Not strange seas, not strangest seas, but Stranger Seas. Yes, our Nautical Weird Theme leaves port, sailing cheerfully towards the Iceberg of Exhaustion over the next five or six weeks. What’s on board this wondrous vessel? Let us give you a taste, before we get short of really bad sea-based similes and metaphors, like a sailor who’s run out of tar for his jolly jacks:
- Brand new interviews with authors such as Steve Vernon, Ray Cluley, Matt Willis and Cameron Trost.
- Classic supernatural fiction set on and under the briny – ghost ships and things which come through the porthole.
- Dagon and his denizens of the Deep, for the H P Lovecraft folk, plus graphic Phoenician-0n-Phoenician action as they complain about their god being nicked.
- Lurchers for Beginners all at sea (or pretty damned wet, anyway).
- Sea-faring fantasy novels.
- Sea monsters! We have to have them. And sea-peoples. Not everyone with a tail is a monster.
- Writer on the Borderland – William Hope Hodgson, the master of the maritime, returns.
- And maybe even aquatic superhero comics – Prince Namor and Aquaman dry out together in a seedy Arizona clinic?

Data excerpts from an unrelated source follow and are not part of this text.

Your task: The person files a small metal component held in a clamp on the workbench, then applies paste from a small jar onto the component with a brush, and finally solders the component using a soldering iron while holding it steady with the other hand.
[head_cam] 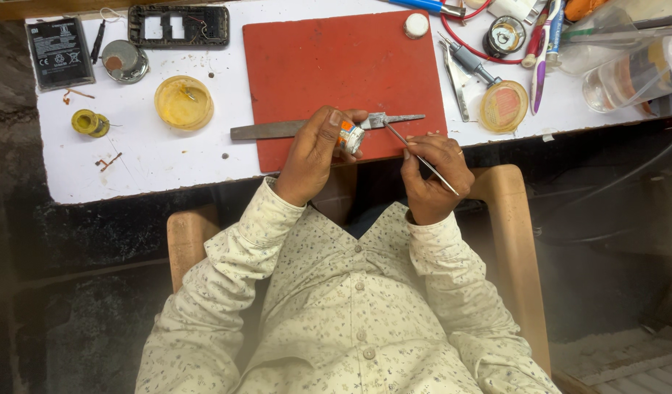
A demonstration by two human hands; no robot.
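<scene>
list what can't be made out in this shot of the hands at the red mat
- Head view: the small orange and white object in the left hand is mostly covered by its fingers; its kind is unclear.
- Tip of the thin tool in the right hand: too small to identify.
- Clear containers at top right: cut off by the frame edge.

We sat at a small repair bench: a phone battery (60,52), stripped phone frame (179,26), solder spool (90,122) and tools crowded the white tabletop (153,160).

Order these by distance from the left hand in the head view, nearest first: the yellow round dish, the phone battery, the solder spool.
From the left hand:
1. Yellow round dish, left of the red mat.
2. Solder spool, farther left.
3. Phone battery, far-left corner of the table.
</scene>
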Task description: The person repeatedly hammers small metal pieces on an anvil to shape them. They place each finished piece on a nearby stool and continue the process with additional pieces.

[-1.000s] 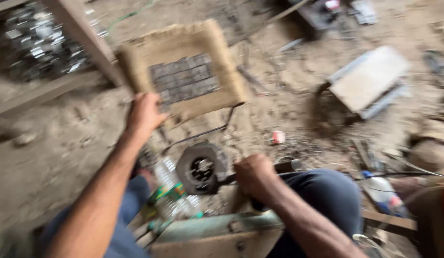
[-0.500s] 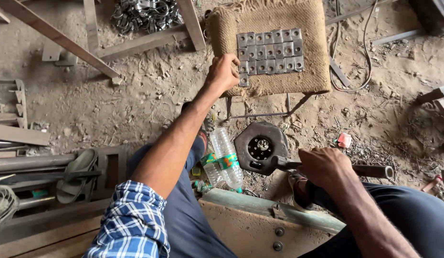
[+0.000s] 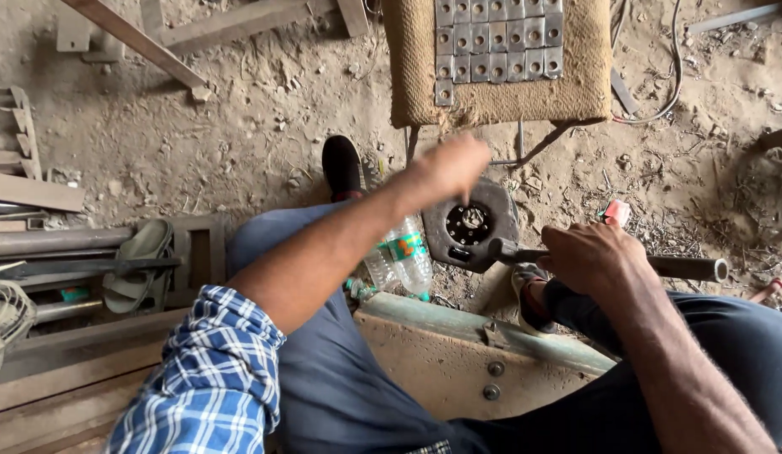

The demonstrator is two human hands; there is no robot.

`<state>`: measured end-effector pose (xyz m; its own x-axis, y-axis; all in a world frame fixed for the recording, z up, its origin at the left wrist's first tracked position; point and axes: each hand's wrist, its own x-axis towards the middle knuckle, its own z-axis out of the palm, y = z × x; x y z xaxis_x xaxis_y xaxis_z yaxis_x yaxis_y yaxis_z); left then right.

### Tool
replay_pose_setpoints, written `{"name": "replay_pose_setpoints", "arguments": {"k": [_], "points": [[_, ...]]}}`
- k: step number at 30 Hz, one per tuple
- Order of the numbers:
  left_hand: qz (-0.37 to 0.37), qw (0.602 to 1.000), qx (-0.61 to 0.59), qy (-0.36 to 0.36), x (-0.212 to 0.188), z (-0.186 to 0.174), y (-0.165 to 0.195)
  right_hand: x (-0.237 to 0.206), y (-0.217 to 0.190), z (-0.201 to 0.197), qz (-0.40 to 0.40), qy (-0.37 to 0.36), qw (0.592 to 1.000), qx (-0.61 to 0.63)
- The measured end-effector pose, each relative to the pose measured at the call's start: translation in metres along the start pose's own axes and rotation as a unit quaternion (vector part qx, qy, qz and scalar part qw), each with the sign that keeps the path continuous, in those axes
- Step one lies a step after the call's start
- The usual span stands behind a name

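Observation:
My left hand point(image 3: 448, 171), blurred by motion, hovers just above the round dark die plate point(image 3: 469, 225) of a hand press; whether its closed fingers pinch a small part I cannot tell. My right hand point(image 3: 591, 256) is wrapped around the press's dark lever handle point(image 3: 689, 268), which runs out to the right. Farther away, a burlap-covered stool point(image 3: 492, 97) carries several square metal plates point(image 3: 496, 38) with holes, laid in rows.
A clear plastic bottle point(image 3: 406, 256) lies left of the press, above a worn green-edged bench point(image 3: 458, 353). My black shoe point(image 3: 343, 166) rests on the dirt floor. Metal bars, a sandal point(image 3: 139, 265) and wood scraps lie at left. A small red piece point(image 3: 616, 210) sits by the handle.
My left hand has drawn back from the plates on the stool to just over the press die. My right hand stays on the lever. The view has tilted and shifted right.

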<state>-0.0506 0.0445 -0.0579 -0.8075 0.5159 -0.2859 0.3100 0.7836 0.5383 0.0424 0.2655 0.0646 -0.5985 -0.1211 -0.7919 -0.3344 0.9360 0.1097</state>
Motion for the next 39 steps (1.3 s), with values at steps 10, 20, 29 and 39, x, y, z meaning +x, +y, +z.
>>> {"name": "replay_pose_setpoints", "arguments": {"k": [10, 20, 29, 39], "points": [[0.153, 0.976, 0.12, 0.101, -0.011, 0.147, 0.021, 0.008, 0.001, 0.007, -0.007, -0.016, 1.0, -0.013], [0.163, 0.968, 0.082, 0.171, -0.054, 0.1, 0.051, 0.009, 0.013, 0.014, -0.061, 0.079, 0.995, 0.002], [0.03, 0.982, 0.159, -0.097, -0.036, 0.093, 0.07, 0.03, 0.022, 0.038, -0.053, 0.093, 0.994, 0.025], [0.107, 0.989, 0.105, -0.015, -0.034, 0.105, 0.051, 0.03, 0.02, 0.04, -0.045, 0.062, 0.997, 0.003]]}}
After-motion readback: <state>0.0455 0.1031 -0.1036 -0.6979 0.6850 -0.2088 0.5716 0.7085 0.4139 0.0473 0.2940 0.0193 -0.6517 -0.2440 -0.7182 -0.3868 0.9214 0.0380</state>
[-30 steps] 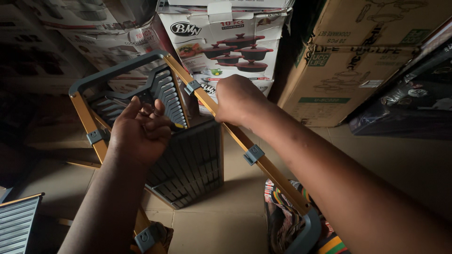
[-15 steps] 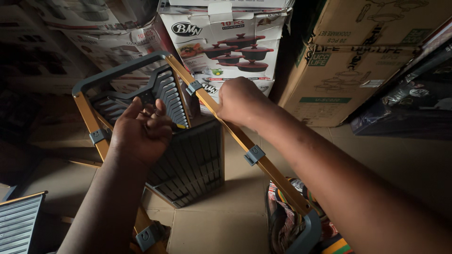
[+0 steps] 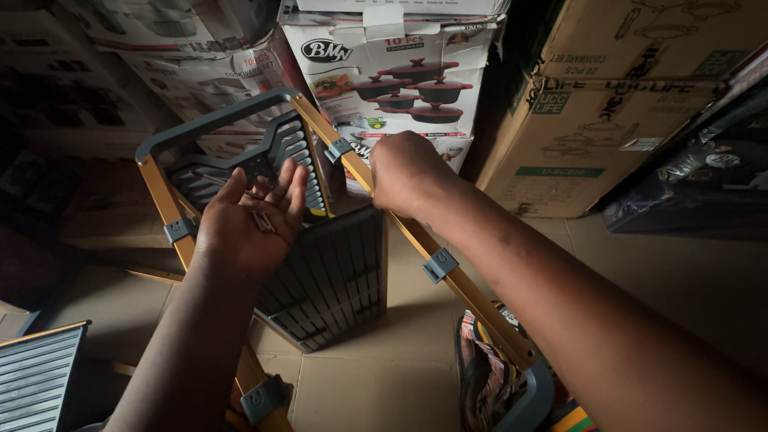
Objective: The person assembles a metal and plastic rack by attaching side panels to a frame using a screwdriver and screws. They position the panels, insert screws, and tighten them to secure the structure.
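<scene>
— What are the two hands doing?
— The right hand [image 3: 404,172] is clenched around the right gold rail of a rack frame [image 3: 400,220], far up near a grey clip [image 3: 338,149]. The left hand [image 3: 252,220] lies palm up, fingers loosely spread, cradling a few small screws [image 3: 262,222]

— Where does the frame sit?
— It tilts over a cardboard floor [image 3: 376,384], its grey top bar far from us. A dark slatted shelf [image 3: 328,276] hangs between the rails. Cookware boxes [image 3: 384,64] stand behind; another slatted panel [image 3: 36,376] lies near left
</scene>
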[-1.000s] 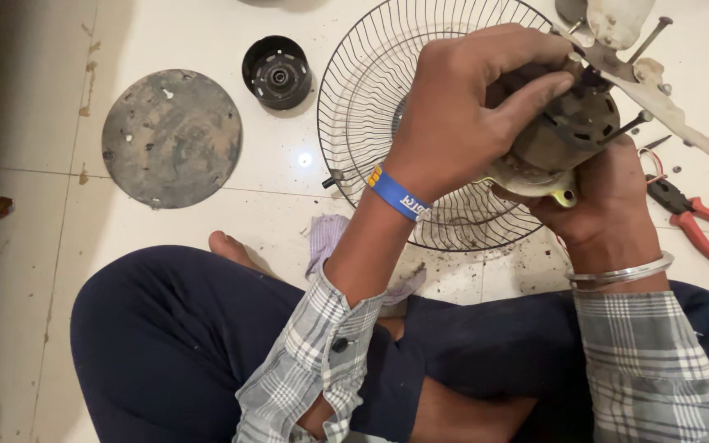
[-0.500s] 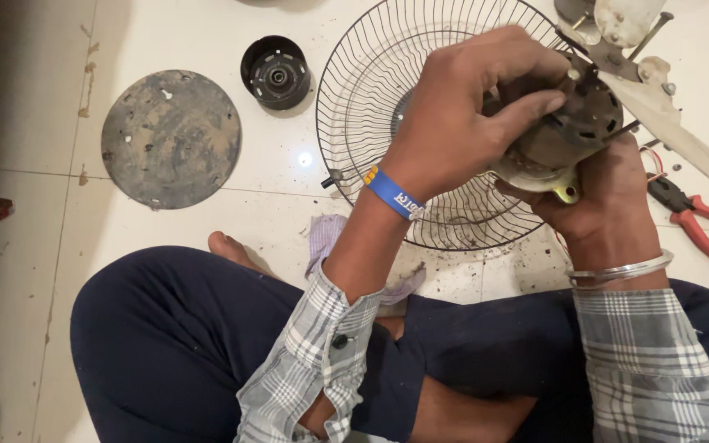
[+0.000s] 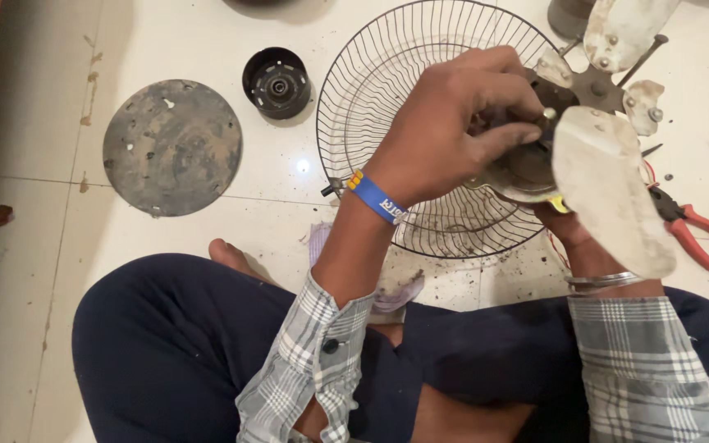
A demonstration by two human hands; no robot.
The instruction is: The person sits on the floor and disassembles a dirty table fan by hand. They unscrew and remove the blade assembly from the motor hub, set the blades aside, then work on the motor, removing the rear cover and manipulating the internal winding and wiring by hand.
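Over your lap, your left hand (image 3: 453, 131) pinches the fan motor (image 3: 527, 168) from above while your right hand (image 3: 572, 234) cups it underneath, steadying it above the wire guard (image 3: 387, 82); pliers (image 3: 695, 234) lie just right.

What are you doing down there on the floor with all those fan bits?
A person sits cross-legged on the tiled floor, holding a fan motor with dirty blades over a wire fan guard. The left hand grips the motor from above, fingers at its middle. The right hand holds it from below, mostly hidden. Nearby lie a round rusty plate, a small black cap and red-handled pliers.
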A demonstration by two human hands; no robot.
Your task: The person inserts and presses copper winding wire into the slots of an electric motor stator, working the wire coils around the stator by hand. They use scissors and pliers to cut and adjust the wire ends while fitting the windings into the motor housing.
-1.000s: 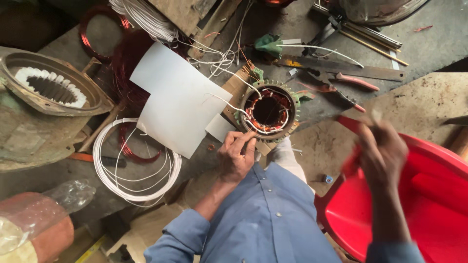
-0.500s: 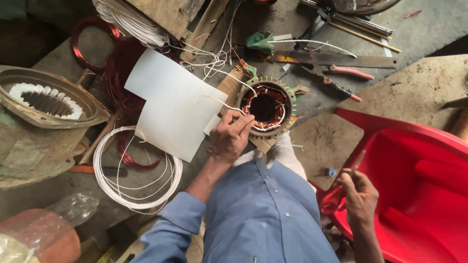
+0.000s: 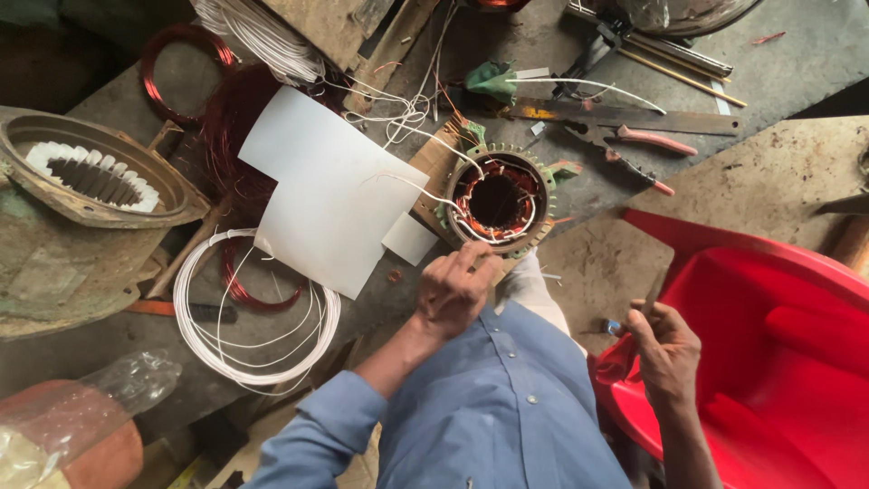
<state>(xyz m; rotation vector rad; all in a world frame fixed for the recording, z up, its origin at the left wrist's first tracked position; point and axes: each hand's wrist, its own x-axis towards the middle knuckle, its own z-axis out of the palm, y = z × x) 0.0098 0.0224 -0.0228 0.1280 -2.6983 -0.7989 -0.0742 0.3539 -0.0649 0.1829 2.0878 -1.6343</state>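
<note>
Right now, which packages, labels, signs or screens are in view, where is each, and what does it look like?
Clear plastic bag: bottom left, crumpled, transparent, lying over a reddish round thing.
White sheets: centre, blank and rectangular, overlapping beside the motor stator; no print visible.
No labels, signs or screens show.

Stator (image 3: 496, 201): ring of dull grey metal, wound inside with glossy copper-coloured wire and thin white leads. Sheets (image 3: 330, 195) beside it: smooth matt white paper or card. Wire coil (image 3: 256, 312): white plastic-coated, slightly shiny. Chair (image 3: 769, 335): glossy red moulded plastic. Shirt (image 3: 507, 407): matt blue woven cloth. Floor (image 3: 787, 172): rough, stained concrete. Housing (image 3: 90, 177) at left: tarnished, grimy cast metal. Pliers (image 3: 625, 149): dark metal, pink plastic grips. Bag (image 3: 127, 385): clear crinkled plastic.
</note>
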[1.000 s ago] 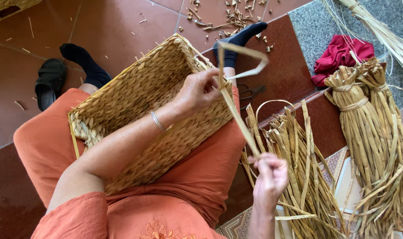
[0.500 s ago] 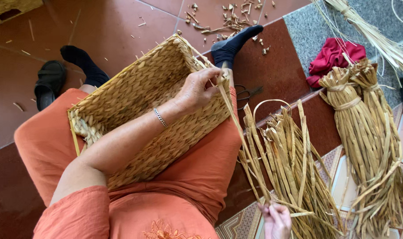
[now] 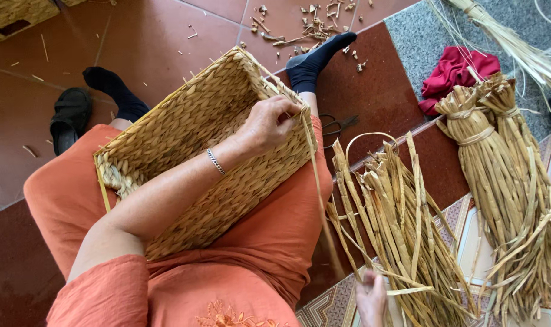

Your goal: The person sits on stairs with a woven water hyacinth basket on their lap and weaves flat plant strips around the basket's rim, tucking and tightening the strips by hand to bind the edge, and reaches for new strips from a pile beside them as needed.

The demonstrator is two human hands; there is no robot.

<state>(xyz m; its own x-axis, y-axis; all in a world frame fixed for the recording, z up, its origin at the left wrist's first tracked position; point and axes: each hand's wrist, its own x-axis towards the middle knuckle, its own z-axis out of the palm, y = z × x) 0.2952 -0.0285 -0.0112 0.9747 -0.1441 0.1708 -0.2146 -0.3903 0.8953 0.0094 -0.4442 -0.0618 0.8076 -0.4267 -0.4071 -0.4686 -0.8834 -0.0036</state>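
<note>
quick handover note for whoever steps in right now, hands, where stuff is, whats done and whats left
Left hand pinches a dried fibre strand at the rim of the woven basket, which rests on the lap.
Right hand is low at the frame edge, at the strand's far end, pulling it taut; its grip is mostly hidden.
Loose strips lie beside the right hand, tied bundles further right, scissors on the floor by the basket.
Done: basket walls woven.
Left: strand at the rim not yet worked in.
</note>
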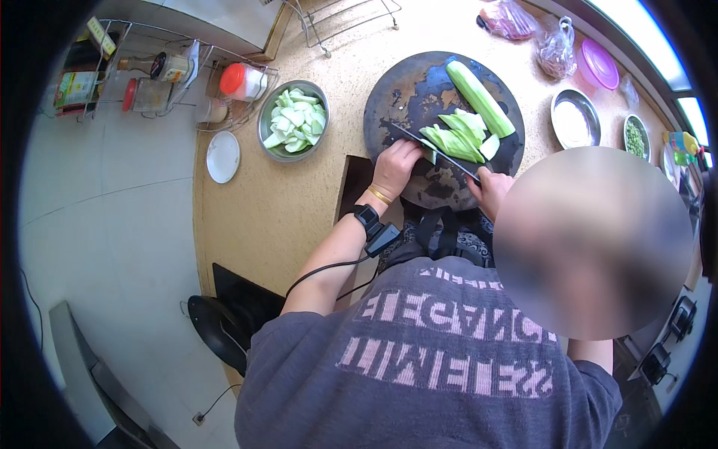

If we get desperate, we’ll add pictures of fish who look stupid. We have no pride, as you learned long ago. If you are oceanophobic, there will be non-wet articles in between these, by the way.
More launch-time adventures at the end of the week, but for now we go straight to Steve Vernon, Nova Scotian and author of, amongst other things, the Sea Tales series of strange stories. Here’s the man himself to tell you all about it…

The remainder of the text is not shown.